▸ Activity:
Reproduce the section of the listing that begins at the line containing "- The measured" and finishes at the line containing "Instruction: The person". Include both end lines and nothing beyond them.

▸ Dataset records:

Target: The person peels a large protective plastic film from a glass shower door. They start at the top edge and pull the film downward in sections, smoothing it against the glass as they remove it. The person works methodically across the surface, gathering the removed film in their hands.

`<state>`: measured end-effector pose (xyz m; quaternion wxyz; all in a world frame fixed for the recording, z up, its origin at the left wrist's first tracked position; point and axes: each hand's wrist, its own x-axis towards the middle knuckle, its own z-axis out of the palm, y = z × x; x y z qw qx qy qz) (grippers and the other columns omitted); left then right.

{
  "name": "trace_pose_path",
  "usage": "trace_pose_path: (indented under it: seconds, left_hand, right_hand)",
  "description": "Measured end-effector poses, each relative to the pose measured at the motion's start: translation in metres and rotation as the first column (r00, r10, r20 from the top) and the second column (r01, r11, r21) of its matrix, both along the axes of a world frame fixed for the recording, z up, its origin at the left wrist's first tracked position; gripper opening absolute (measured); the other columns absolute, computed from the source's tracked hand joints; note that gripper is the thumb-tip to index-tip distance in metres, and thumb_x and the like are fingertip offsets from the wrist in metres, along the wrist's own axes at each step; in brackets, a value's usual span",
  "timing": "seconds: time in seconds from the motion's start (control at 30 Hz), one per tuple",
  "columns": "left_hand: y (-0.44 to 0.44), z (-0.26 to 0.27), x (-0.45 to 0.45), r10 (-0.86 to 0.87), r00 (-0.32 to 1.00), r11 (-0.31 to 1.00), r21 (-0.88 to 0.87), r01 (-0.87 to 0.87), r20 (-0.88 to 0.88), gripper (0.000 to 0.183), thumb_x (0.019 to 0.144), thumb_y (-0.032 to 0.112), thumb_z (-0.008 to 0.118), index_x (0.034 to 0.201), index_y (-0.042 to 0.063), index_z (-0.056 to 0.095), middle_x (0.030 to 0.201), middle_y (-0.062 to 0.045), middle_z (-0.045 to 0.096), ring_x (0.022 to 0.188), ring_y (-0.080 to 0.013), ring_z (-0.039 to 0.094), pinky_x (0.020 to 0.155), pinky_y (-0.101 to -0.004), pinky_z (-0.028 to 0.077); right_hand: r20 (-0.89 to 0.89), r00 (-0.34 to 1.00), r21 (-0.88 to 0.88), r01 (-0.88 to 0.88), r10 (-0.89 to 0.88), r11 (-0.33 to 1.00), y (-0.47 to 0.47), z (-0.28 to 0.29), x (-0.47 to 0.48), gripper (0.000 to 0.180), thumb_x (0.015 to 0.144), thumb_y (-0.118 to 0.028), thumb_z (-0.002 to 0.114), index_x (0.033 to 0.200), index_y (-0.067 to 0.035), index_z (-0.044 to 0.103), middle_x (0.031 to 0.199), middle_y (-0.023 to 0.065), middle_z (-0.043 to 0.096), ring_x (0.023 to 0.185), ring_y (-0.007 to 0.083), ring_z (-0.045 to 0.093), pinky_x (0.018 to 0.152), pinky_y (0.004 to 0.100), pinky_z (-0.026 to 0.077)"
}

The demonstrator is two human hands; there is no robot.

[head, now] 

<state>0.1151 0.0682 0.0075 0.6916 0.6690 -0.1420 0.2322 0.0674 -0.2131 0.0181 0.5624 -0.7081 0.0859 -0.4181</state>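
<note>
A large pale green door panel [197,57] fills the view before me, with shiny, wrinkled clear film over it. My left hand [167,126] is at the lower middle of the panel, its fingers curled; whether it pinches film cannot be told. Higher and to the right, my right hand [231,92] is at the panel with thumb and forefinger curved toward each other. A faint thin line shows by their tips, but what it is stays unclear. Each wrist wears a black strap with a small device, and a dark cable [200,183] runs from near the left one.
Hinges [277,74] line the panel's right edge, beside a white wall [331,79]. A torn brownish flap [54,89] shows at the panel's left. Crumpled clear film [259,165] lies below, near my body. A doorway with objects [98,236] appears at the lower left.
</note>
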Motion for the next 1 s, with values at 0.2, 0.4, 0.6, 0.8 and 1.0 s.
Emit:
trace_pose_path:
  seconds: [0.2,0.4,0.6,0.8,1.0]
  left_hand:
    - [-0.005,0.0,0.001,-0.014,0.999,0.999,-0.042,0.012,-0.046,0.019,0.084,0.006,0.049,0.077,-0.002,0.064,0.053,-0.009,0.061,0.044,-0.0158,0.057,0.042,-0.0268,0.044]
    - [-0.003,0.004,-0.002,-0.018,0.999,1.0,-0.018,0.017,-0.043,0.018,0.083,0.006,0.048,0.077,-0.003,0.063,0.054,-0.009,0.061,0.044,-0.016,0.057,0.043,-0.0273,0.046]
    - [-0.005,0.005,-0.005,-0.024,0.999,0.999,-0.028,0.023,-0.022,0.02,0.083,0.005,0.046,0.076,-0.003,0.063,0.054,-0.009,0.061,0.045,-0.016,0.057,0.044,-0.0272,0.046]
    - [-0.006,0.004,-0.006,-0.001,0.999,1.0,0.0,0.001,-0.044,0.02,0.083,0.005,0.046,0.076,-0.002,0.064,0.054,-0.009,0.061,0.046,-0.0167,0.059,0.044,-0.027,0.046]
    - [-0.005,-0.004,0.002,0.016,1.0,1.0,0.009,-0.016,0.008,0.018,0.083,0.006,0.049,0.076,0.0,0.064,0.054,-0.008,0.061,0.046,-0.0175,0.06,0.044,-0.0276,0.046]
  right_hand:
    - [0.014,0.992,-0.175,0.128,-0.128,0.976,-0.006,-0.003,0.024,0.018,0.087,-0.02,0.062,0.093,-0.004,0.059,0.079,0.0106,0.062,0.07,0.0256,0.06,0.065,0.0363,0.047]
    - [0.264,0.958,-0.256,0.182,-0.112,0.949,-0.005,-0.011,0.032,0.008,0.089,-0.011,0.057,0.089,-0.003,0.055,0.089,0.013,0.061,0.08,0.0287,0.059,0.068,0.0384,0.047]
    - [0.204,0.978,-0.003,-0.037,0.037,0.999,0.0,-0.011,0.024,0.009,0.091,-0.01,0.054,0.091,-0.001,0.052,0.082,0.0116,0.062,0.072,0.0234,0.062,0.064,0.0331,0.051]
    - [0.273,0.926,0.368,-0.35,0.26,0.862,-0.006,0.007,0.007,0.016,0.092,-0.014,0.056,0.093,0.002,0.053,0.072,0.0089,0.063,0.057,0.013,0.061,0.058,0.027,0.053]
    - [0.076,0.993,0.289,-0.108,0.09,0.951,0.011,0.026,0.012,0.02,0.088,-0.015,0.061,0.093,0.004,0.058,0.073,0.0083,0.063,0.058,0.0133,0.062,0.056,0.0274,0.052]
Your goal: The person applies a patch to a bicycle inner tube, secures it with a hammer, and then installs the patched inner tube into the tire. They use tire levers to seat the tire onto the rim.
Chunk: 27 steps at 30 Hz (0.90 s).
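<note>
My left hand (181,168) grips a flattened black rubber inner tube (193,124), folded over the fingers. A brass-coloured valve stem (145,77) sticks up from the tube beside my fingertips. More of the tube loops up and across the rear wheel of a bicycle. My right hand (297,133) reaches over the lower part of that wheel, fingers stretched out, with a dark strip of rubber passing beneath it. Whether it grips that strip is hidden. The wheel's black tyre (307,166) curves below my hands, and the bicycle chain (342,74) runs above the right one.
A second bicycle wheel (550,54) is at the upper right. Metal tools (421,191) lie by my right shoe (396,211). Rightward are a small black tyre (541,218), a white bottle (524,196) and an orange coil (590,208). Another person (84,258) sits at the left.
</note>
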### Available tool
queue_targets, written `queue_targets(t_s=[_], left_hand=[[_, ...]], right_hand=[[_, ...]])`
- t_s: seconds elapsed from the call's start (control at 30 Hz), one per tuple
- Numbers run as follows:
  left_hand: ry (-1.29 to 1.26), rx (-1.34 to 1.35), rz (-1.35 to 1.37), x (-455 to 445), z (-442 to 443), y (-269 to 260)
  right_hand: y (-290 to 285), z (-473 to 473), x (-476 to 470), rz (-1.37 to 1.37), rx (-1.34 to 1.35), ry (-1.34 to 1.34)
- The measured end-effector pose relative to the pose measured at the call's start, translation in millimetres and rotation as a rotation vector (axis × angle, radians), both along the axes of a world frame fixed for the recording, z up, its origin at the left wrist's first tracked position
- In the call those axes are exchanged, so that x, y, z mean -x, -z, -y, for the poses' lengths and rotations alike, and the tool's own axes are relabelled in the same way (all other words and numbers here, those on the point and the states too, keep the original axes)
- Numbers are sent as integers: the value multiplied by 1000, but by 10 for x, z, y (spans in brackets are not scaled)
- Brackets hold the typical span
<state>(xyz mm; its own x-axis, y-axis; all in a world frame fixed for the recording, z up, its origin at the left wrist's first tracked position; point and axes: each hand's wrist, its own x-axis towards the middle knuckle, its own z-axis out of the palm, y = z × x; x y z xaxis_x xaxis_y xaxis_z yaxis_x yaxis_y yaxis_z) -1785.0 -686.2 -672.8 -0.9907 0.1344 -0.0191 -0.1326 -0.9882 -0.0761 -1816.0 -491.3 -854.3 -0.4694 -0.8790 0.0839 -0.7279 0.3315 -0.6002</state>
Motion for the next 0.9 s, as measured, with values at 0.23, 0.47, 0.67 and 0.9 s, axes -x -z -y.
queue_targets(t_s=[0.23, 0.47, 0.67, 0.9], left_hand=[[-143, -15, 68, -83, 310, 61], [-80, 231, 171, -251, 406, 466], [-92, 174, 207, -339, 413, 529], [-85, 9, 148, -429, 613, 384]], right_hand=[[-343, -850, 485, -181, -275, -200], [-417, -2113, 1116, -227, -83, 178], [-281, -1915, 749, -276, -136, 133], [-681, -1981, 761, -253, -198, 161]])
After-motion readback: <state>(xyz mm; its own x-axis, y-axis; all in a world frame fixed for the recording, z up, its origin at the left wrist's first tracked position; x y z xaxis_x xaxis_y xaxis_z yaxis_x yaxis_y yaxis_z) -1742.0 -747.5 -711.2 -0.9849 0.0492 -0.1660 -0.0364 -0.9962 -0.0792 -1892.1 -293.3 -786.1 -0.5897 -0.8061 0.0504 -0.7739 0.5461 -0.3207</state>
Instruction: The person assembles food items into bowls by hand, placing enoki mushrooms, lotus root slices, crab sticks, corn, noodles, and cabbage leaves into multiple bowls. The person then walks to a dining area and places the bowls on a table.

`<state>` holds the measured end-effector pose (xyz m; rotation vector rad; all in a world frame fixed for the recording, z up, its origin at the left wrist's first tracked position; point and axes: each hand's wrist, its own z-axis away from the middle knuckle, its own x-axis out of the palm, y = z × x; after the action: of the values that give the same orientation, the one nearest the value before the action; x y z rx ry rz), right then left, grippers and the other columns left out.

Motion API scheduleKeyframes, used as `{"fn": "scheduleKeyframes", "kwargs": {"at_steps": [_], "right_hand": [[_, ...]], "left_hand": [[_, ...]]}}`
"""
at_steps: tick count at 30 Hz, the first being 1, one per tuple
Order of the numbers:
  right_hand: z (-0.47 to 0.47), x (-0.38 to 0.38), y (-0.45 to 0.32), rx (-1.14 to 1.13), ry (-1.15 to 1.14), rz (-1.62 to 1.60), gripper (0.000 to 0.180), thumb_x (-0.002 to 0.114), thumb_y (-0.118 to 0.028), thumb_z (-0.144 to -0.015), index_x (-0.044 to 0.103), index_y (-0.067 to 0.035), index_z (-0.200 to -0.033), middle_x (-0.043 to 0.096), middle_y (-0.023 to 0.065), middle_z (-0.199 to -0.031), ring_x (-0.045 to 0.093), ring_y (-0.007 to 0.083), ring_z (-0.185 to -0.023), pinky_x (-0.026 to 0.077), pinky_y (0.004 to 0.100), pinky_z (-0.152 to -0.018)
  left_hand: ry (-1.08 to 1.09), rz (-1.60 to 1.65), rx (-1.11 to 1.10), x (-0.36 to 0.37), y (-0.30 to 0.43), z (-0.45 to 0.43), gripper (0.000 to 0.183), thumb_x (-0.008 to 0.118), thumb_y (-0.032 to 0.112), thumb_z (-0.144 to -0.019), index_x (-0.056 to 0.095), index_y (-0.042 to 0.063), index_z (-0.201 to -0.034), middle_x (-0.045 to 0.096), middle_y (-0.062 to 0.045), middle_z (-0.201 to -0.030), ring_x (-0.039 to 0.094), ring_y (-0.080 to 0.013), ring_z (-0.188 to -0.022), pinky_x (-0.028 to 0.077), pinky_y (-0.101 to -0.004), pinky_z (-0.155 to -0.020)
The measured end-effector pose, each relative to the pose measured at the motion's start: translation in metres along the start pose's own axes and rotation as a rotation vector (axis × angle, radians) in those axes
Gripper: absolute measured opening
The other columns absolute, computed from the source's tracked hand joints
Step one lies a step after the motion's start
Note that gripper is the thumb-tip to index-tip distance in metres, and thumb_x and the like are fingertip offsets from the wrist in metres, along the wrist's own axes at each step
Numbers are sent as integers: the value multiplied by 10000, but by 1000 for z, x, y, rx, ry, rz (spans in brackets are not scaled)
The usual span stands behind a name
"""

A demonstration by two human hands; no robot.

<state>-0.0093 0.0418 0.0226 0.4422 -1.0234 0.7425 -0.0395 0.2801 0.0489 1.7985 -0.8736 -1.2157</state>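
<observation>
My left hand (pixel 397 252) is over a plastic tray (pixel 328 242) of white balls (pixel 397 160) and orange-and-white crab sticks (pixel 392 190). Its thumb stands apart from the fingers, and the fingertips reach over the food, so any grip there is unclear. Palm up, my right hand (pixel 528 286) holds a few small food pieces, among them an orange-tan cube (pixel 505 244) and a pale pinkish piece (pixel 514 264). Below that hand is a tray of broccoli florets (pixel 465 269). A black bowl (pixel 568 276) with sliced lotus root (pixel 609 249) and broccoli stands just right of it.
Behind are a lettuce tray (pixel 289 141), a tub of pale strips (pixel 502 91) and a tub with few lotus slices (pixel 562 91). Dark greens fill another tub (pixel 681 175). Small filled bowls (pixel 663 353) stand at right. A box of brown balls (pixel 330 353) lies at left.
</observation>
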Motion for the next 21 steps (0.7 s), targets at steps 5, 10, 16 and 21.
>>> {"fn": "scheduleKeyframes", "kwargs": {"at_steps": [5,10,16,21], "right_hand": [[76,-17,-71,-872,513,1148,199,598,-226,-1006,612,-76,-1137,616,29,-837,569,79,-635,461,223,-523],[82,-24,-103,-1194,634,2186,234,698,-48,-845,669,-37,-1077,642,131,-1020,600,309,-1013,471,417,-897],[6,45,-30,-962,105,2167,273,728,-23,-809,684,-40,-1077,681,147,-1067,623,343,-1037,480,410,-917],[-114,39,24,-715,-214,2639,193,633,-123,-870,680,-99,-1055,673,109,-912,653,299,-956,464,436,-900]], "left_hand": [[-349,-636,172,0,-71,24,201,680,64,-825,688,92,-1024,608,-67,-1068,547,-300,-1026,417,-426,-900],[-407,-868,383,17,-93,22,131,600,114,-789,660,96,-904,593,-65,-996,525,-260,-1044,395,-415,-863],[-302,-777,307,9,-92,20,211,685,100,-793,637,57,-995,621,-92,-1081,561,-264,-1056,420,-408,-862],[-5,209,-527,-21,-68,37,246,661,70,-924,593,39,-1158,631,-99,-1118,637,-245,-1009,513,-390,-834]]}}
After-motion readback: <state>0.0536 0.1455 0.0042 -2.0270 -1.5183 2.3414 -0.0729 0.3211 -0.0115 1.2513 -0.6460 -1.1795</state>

▸ Response to this exercise:
- The measured end-effector pose relative to the pose measured at the call's start, translation in millimetres and rotation as a rotation vector (axis × angle, radians), both along the axes of a world frame fixed for the recording, z up, its origin at the left wrist's first tracked position
- In the call those axes are exchanged, so that x, y, z mean -x, -z, -y, for the poses' lengths and rotations alike, and the tool's own axes are relabelled in the same way (all other words and numbers here, those on the point and the states too, keep the original axes)
- Numbers are sent as integers: the value multiplied by 1000, but by 10 for x, z, y (spans in brackets are not scaled)
- Brackets hold the typical span
<state>(xyz mm; its own x-axis, y-axis; all in a world frame fixed for the recording, z up, its origin at the left wrist's first tracked position; point and axes: each hand's wrist, its own x-axis towards the middle knuckle, its own z-axis out of the palm, y = z × x; x y z xaxis_x xaxis_y xaxis_z yaxis_x yaxis_y yaxis_z) -1785.0 -686.2 -672.8 -0.9907 0.1344 -0.0191 -0.1326 -0.9882 -0.0761 -1816.0 -491.3 -854.3 -0.4694 -0.8790 0.0839 -0.7279 0.3315 -0.6002</state>
Motion for the next 0.9 s, as measured, with values at 0.23, 0.47, 0.67 and 0.9 s, axes -x -z -y.
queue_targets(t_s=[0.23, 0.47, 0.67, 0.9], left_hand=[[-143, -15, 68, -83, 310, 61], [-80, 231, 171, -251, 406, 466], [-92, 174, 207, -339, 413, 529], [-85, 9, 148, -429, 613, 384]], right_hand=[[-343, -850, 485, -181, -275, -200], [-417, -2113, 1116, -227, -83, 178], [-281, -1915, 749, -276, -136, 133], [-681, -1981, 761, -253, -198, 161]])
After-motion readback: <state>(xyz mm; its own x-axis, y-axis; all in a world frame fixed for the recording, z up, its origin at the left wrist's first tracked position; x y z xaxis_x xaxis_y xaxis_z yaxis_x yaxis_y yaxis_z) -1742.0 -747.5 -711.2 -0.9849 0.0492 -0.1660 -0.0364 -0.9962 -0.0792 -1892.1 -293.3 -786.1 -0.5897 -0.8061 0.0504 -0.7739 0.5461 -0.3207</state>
Instruction: The person assembles food items into bowls by hand, placing enoki mushrooms, lotus root slices, crab sticks, corn, noodles, and cabbage leaves into multiple bowls. The person then walks to a dining area and places the bowls on a table.

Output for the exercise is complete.